__ASSIGNMENT__
Your task is to extract every line from the material below exactly.

(DATA SHOWN)

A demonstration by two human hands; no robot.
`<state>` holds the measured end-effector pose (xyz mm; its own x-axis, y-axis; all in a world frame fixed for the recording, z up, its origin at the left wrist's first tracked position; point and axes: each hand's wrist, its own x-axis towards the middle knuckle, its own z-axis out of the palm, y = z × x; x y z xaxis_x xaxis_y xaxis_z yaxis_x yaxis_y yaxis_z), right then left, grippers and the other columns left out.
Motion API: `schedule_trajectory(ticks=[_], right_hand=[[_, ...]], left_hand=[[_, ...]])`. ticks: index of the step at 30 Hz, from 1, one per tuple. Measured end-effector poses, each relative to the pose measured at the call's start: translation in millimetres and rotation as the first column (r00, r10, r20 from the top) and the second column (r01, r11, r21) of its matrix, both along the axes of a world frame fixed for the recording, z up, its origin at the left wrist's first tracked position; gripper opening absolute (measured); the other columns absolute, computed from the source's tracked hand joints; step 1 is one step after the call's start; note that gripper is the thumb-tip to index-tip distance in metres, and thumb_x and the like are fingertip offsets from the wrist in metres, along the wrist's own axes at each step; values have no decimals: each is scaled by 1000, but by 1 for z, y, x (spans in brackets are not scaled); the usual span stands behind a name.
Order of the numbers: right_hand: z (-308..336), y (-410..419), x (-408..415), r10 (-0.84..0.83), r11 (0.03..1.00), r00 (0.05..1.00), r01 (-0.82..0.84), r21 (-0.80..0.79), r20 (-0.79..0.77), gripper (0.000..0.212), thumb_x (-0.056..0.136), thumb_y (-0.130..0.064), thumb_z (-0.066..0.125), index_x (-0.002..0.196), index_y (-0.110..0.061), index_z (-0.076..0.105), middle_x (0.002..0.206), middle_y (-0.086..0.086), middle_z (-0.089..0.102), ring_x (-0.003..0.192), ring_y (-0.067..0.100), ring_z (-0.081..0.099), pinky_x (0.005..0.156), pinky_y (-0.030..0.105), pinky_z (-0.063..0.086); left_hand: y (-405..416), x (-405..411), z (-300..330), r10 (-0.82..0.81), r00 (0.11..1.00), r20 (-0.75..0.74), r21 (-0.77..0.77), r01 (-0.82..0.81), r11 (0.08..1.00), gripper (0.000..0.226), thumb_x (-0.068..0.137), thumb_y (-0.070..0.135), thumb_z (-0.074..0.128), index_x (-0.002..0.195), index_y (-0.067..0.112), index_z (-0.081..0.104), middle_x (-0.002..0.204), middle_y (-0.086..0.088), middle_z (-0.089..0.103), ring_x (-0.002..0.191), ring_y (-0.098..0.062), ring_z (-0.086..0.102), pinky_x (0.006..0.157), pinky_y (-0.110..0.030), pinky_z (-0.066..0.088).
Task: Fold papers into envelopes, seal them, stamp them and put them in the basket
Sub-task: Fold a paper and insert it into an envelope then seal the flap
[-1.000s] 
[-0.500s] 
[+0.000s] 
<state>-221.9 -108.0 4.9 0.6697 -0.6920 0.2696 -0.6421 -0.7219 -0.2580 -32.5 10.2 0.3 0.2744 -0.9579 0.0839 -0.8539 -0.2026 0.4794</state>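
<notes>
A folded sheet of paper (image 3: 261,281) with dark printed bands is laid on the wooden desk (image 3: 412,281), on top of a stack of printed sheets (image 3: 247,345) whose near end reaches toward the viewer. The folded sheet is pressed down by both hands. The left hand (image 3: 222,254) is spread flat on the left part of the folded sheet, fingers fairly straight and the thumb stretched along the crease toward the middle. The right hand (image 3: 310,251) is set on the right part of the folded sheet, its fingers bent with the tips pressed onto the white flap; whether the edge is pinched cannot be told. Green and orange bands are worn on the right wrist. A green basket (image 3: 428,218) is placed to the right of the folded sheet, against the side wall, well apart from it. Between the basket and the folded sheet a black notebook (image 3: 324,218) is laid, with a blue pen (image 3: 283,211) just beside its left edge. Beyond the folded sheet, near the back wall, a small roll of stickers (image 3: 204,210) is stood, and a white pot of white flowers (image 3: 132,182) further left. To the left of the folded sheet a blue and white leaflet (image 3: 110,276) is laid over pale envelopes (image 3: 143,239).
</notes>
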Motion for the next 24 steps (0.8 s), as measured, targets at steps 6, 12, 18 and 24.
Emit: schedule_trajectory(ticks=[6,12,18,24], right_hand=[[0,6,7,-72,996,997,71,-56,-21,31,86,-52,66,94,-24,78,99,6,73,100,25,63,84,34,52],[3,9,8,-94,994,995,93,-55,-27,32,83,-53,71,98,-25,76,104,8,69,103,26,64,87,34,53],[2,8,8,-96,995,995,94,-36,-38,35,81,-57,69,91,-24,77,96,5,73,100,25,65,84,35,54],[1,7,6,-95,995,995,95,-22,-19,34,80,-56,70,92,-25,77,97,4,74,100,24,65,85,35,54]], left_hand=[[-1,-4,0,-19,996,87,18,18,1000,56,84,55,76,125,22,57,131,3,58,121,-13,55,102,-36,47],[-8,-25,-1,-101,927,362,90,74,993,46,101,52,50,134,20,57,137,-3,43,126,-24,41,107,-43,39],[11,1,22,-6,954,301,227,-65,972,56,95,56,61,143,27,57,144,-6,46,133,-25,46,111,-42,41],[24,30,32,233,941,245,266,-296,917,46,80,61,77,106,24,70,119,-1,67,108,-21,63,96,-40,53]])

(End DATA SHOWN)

__EXERCISE SOLUTION__
A demonstration by two human hands; no robot.
`<state>` holds the measured end-effector pose (xyz mm; its own x-axis, y-axis; all in a world frame fixed for the recording, z up, its origin at the left wrist's first tracked position; point and axes: each hand's wrist, its own x-axis towards the middle knuckle, its own z-axis out of the palm, y = z × x; x y z xaxis_x xaxis_y xaxis_z yaxis_x yaxis_y yaxis_z), right then left, grippers and the other columns left out.
Motion API: `schedule_trajectory(ticks=[_], right_hand=[[_, ...]], left_hand=[[_, ...]])`. ticks: index of the step at 30 Hz, from 1, one per tuple. Measured end-effector poses, each relative to the pose measured at the call's start: translation in millimetres and rotation as the first column (r00, r10, r20 from the top) and the second column (r01, r11, r21) of its matrix, both along the axes of a world frame fixed for the recording, z up, its origin at the left wrist's first tracked position; gripper opening absolute (measured); the other columns absolute, computed from the source's tracked hand joints; step 1 is one step after the call's start; note that gripper is the thumb-tip to index-tip distance in metres, and thumb_x and the like are fingertip offsets from the wrist in metres, along the wrist's own axes at each step; values have no decimals: each is scaled by 1000, but by 1 for z, y, x (spans in brackets are not scaled); the usual span stands behind a name.
Order of the numbers: right_hand: z (-308..336), y (-410..419), x (-408..415), r10 (-0.84..0.83), r11 (0.03..1.00), r00 (0.05..1.00), r01 (-0.82..0.84), r21 (-0.80..0.79), r20 (-0.79..0.77), gripper (0.000..0.212), thumb_x (-0.056..0.136), thumb_y (-0.130..0.064), thumb_z (-0.066..0.125), index_x (-0.002..0.196), index_y (-0.110..0.061), index_z (-0.076..0.105), middle_x (0.002..0.206), middle_y (-0.086..0.086), middle_z (-0.089..0.102), ring_x (-0.003..0.192), ring_y (-0.067..0.100), ring_z (-0.081..0.099), pinky_x (0.005..0.156), pinky_y (-0.030..0.105), pinky_z (-0.063..0.086); left_hand: y (-405..416), x (-405..411), z (-300..330), r10 (-0.82..0.81), r00 (0.11..1.00), r20 (-0.75..0.74), r21 (-0.77..0.77), r01 (-0.82..0.81), r11 (0.08..1.00), gripper (0.000..0.226), thumb_x (-0.068..0.137), thumb_y (-0.070..0.135), thumb_z (-0.074..0.128), index_x (-0.002..0.195), index_y (-0.067..0.112), index_z (-0.081..0.104), middle_x (-0.002..0.204), middle_y (-0.086..0.088), middle_z (-0.089..0.103), ring_x (-0.002..0.191), ring_y (-0.098..0.062), ring_z (-0.086..0.102), pinky_x (0.006..0.157), pinky_y (-0.110..0.030), pinky_z (-0.066..0.088).
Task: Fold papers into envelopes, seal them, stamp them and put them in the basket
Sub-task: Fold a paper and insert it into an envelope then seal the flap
[-1.000s] 
[-0.500s] 
[+0.000s] 
<state>-221.9 -108.0 4.9 0.6697 -0.6920 0.2696 -0.6421 -0.7219 -0.2580 -32.5 10.2 0.3 0.2744 -0.9579 0.0839 -0.8539 -0.2026 0.4794</state>
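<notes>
A folded sheet of paper (image 3: 261,281) with dark printed bands is laid on the wooden desk (image 3: 412,281), on top of a stack of printed sheets (image 3: 247,345) whose near end reaches toward the viewer. The folded sheet is pressed down by both hands. The left hand (image 3: 222,254) is spread flat on the left part of the folded sheet, fingers fairly straight and the thumb stretched along the crease toward the middle. The right hand (image 3: 310,251) is set on the right part of the folded sheet, its fingers bent with the tips pressed onto the white flap; whether the edge is pinched cannot be told. Green and orange bands are worn on the right wrist. A green basket (image 3: 428,218) is placed to the right of the folded sheet, against the side wall, well apart from it. Between the basket and the folded sheet a black notebook (image 3: 324,218) is laid, with a blue pen (image 3: 283,211) just beside its left edge. Beyond the folded sheet, near the back wall, a small roll of stickers (image 3: 204,210) is stood, and a white pot of white flowers (image 3: 132,182) further left. To the left of the folded sheet a blue and white leaflet (image 3: 110,276) is laid over pale envelopes (image 3: 143,239).
</notes>
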Motion for the next 24 steps (0.8 s), as measured, targets at steps 6, 12, 18 and 24.
Emit: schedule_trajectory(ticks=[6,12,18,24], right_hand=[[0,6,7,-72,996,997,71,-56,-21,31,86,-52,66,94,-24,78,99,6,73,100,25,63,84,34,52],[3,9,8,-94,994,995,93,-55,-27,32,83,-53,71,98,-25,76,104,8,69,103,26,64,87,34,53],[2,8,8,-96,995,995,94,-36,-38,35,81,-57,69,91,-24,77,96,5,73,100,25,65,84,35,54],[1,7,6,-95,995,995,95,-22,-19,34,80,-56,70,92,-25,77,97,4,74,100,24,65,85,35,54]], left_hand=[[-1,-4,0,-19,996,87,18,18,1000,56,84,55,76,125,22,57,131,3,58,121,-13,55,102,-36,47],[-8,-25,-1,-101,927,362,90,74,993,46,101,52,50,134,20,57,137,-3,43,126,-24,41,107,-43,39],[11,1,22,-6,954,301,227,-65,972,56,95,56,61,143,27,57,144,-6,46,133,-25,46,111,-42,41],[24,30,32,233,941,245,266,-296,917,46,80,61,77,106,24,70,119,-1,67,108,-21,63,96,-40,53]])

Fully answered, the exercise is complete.